Why Investigate a Running Go Program?
"It works" is not a metric.
A system that behaves unpredictably under load is not a stable system.
Logs Are Not Enough
log.Println("handler started")
// ... 500ms pause ...
log.Println("handler finished")
The delay is visible. The cause is not.
Possibilities include:
- Network or database latency
- Lock contention
- Garbage collection pause
- Goroutine scheduling delays
Logs show control flow, not runtime behavior. They miss causality, frequency, duration, and contention.
Debugging ≠ Profiling ≠ Tracing
Each tool serves different diagnostic needs:
Tool | Purpose | Common Use Case |
---|---|---|
log.Println | Control flow trace | Debugging logic |
pprof | Performance profile | CPU/memory hotspots |
runtime/trace | Timeline + state trace | Goroutine scheduling, GC |
Delve (dlv) | Interactive debugging | Localized issue investigation |
These tools serve different goals. In production scenarios, profiling and tracing are primary sources of insight.
While pprof produces snapshots over fixed intervals (e.g. CPU usage over 10s), tools like runtime/trace offer time-aligned event streams and scheduler state transitions. Both are essential for different classes of issues.

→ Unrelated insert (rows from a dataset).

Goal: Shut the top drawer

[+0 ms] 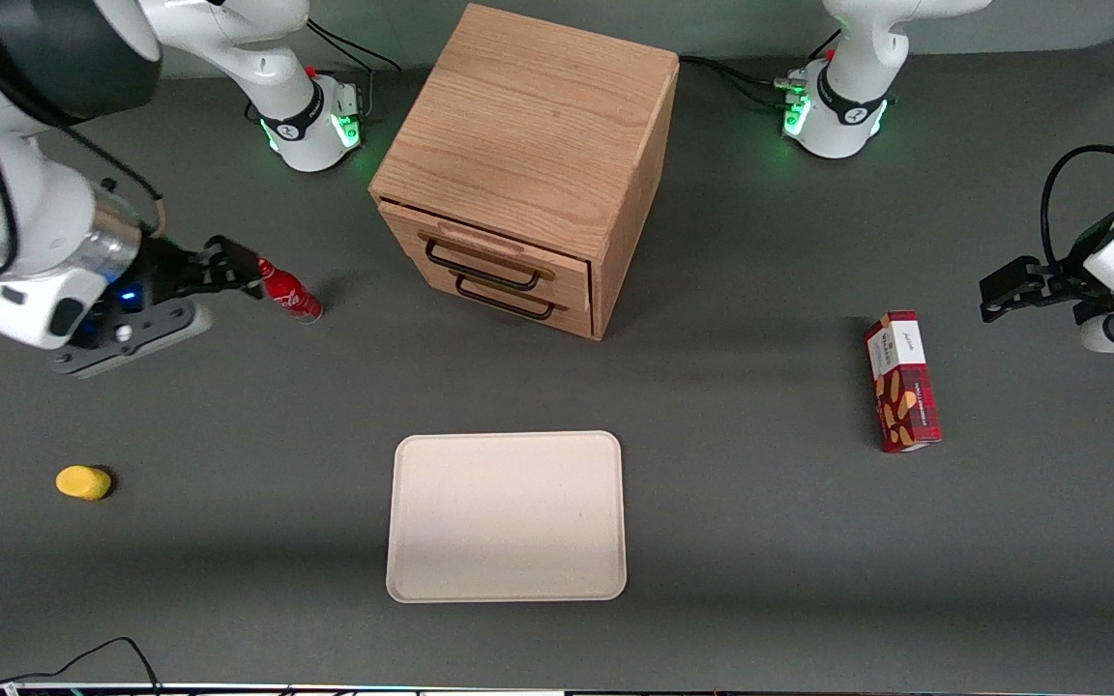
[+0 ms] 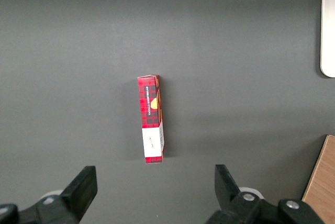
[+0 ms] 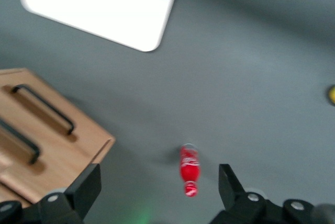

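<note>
1. While it hovers above the worktop point(image 1: 760, 541) toward the working arm's end, the gripper point(image 3: 157, 192) has its fingers spread wide, gripping nothing.
2. A red bottle point(image 1: 289, 292) lies just beneath its fingertips.
3. Farther along stands the wooden cabinet point(image 1: 528, 126); its top drawer point(image 1: 480, 253) sticks out slightly, above the lower drawer point(image 1: 518, 304).
4. A beige tray point(image 1: 507, 517) lies nearer the front camera.

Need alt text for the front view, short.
A wooden cabinet stands on a grey table, its top drawer slightly open. The right arm's gripper, fingers open, hovers beside a red cola bottle. Nearer the camera lie a beige tray, a yellow object and a red biscuit box.
</note>
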Motion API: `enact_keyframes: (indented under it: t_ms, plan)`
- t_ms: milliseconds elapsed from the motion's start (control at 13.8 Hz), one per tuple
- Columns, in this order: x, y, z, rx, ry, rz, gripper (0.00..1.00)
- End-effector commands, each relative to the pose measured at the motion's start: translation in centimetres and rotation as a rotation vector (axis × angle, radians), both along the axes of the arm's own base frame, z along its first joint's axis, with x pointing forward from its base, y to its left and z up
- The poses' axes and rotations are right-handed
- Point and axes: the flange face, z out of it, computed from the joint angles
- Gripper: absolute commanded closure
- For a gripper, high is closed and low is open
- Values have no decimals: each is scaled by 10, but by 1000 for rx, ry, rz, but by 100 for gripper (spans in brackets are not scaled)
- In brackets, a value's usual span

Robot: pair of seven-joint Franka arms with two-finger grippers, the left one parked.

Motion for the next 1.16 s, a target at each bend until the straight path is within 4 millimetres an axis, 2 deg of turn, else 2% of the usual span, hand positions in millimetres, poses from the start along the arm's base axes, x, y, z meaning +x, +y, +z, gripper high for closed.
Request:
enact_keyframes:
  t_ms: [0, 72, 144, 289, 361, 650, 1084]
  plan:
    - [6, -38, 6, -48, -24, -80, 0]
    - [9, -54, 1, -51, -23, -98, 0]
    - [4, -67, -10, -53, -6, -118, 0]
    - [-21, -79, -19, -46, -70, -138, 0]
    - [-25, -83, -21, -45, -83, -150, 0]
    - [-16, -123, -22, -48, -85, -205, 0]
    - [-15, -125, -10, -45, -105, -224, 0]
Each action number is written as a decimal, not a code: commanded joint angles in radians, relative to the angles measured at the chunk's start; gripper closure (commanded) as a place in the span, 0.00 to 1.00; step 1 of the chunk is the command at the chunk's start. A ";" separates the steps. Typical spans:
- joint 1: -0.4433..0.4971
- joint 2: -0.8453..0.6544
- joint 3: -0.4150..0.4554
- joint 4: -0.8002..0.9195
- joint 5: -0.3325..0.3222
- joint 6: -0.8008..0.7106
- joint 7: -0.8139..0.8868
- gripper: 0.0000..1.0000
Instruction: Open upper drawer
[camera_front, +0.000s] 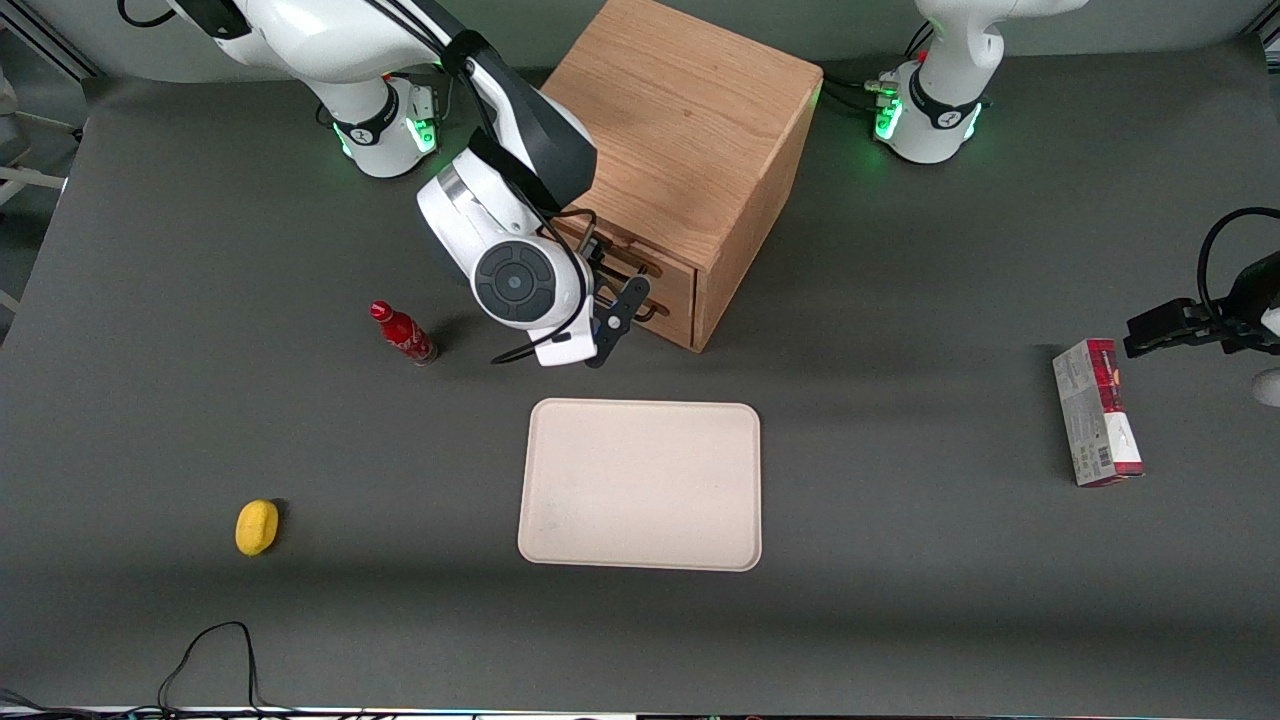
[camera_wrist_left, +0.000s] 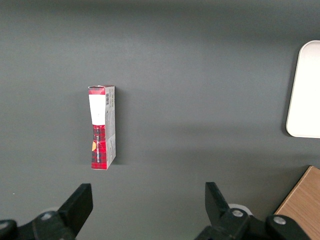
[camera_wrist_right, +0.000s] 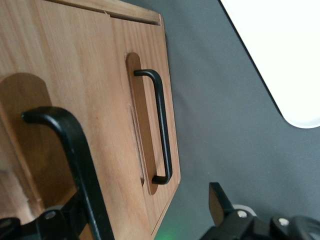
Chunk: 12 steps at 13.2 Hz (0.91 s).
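The oak cabinet (camera_front: 680, 130) stands at the back of the table, its drawer fronts turned toward the working arm's end. The upper drawer (camera_wrist_right: 65, 75) looks shut. Its long black wire handle (camera_wrist_right: 75, 160) shows close up in the right wrist view and also in the front view (camera_front: 622, 262). The lower drawer's handle (camera_wrist_right: 161, 125) sits below it, nearer the table. My right gripper (camera_wrist_right: 135, 210) is open in front of the drawers (camera_front: 612, 322). The upper handle stands between its fingers, close to one of them; the other finger (camera_wrist_right: 220, 202) is well apart from it.
A cream tray (camera_front: 640, 485) lies nearer the front camera than the cabinet. A red bottle (camera_front: 402, 333) stands beside my wrist. A yellow fruit (camera_front: 257, 526) lies toward the working arm's end. A red and white carton (camera_front: 1097, 412) lies toward the parked arm's end.
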<state>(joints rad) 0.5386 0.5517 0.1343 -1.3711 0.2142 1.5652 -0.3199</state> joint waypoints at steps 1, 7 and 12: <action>0.000 0.017 -0.012 0.012 0.013 0.010 -0.025 0.00; -0.029 0.019 -0.021 0.021 -0.052 0.012 -0.027 0.00; -0.086 0.039 -0.021 0.047 -0.052 0.056 -0.028 0.00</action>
<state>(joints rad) 0.4711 0.5620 0.1105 -1.3685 0.1786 1.6128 -0.3286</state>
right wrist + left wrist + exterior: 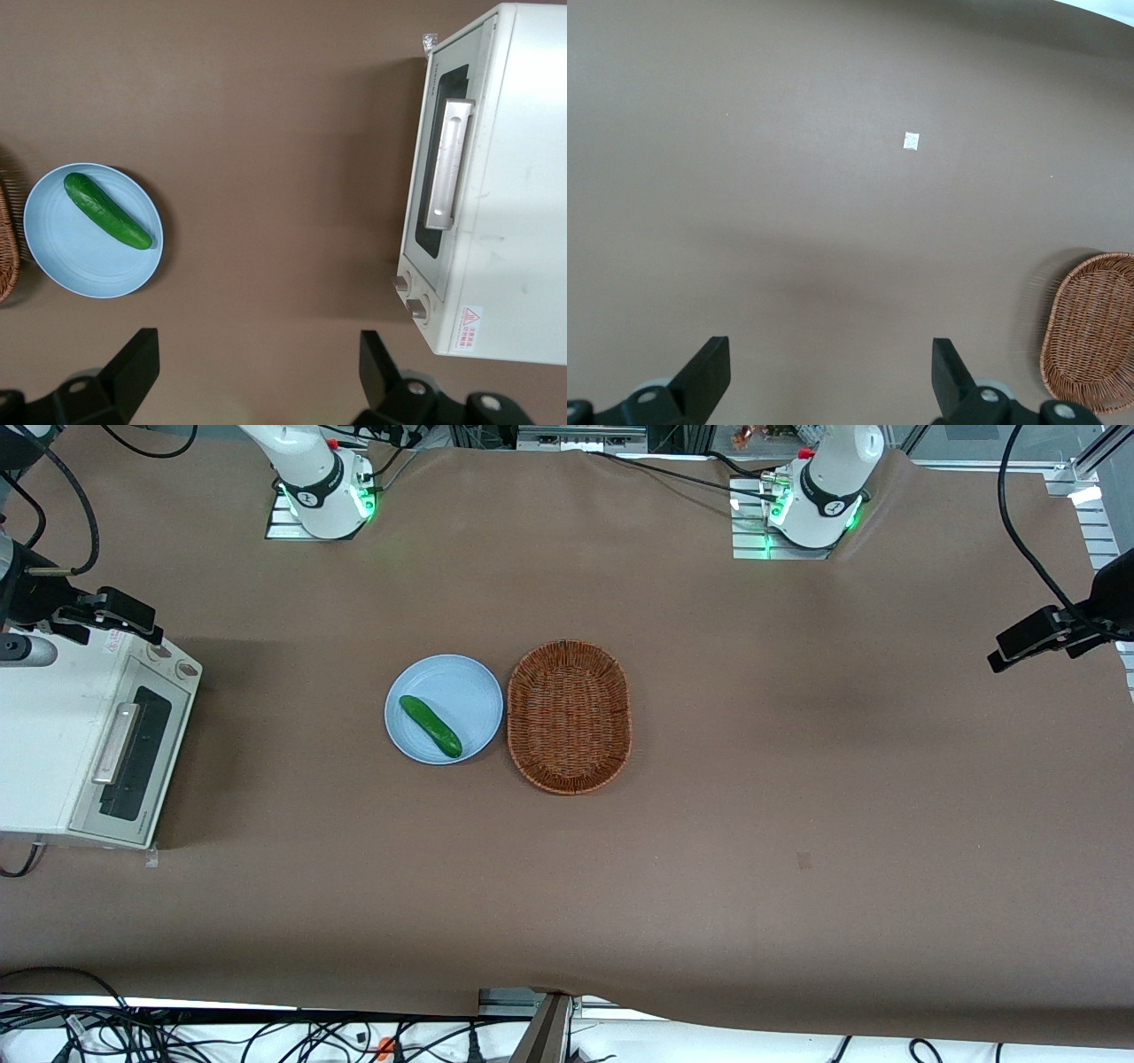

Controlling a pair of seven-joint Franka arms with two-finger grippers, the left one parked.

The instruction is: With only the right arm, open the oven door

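- Two black fingers of the hand stand wide apart, holding nothing, high above the bare bench.
- The hand hangs over the toaster oven at the working arm's end.
- The oven door is shut, with its silver handle untouched.
- Near the middle, a cucumber lies on a blue plate, just beside a wicker basket.

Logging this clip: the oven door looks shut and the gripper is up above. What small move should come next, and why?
Probably lower the gripper toward the handle. The oven door is shut, and the open gripper hangs above the oven, holding nothing and touching nothing.
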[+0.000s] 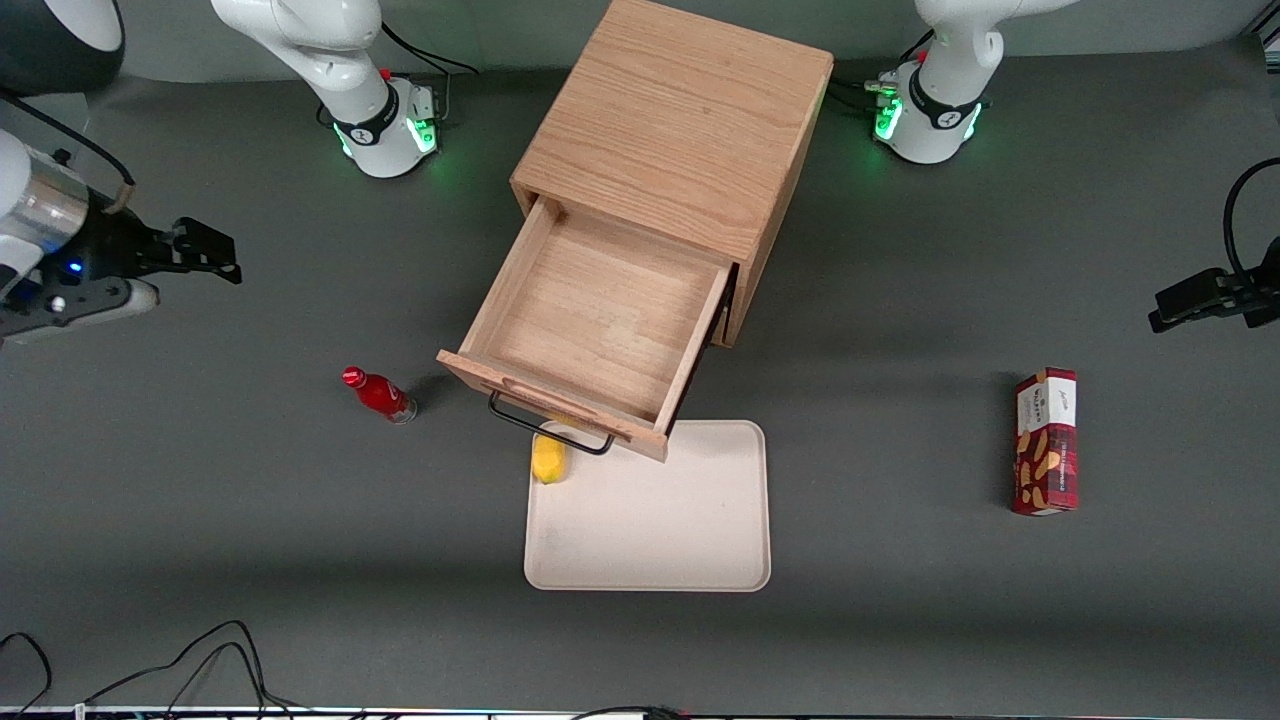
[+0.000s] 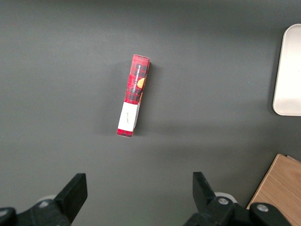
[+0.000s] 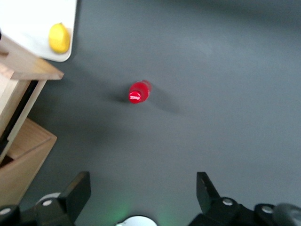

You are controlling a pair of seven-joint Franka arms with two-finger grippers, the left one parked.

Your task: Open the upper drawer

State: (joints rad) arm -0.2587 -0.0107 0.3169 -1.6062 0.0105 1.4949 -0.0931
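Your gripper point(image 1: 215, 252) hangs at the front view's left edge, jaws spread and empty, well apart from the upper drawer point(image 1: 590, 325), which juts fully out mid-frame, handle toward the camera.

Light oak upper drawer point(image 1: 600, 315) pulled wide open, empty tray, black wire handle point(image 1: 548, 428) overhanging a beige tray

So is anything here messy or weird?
Nothing is spilled or broken. The drawer is pulled far out and empty, and its front hangs over the tray, partly covering the lemon. The gripper hangs open, off toward the working arm's end, touching nothing.
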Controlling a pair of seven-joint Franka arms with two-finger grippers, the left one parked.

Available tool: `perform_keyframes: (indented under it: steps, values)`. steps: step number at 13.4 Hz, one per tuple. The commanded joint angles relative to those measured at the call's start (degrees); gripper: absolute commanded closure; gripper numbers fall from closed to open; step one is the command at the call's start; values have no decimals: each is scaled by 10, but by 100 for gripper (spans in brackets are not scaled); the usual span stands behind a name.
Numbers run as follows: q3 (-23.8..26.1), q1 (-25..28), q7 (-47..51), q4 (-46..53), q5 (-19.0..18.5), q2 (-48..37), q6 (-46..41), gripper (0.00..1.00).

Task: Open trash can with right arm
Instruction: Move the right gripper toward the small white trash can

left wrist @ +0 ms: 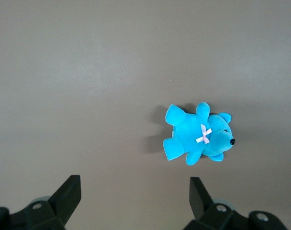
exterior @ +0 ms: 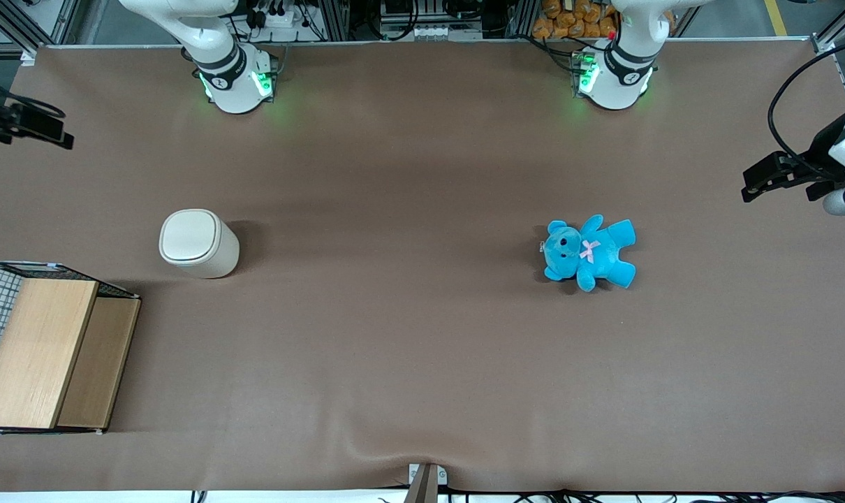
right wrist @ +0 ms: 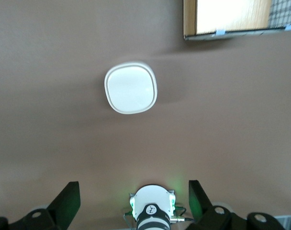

Typical Use Cases for Instrumentation
- CPU consistently saturated
- Latency degradation under load
- Memory consumption growth (suspected leak)
- High goroutine count with little throughput
- Irregular behavior after deployment or scaling
Such issues require observation beyond code-level debugging.
Tool Proficiency Matters
A flamegraph shows samples. It does not explain causality.
Understanding the difference between flat and cumulative time, allocation vs in-use space, wall time vs CPU time — is critical.
Trace analysis requires attention to event causality, system threads, scheduler delays. Delve is useful only when used with a specific hypothesis.
Instrumentation without interpretation is noise.
Scope of This Series
Topics include:
- Built-in Go tooling: pprof, trace, runtime
- Heap, goroutine, block, mutex, and CPU profiling
- Reading and understanding profile outputs
- Practical flamegraph interpretation
- Controlled use of dlv (Delve) for non-trivial bugs
- Stack inspection and runtime introspection
- External tools: perf, strace, ebpf (for when built-ins are insufficient)
Each article focuses on specific capabilities and real-world usage patterns.
Closing Note
Logs report symptoms. Profiling reveals underlying behavior. Tracing shows time and causality.
Understanding system dynamics under load requires tools beyond logging and intuition.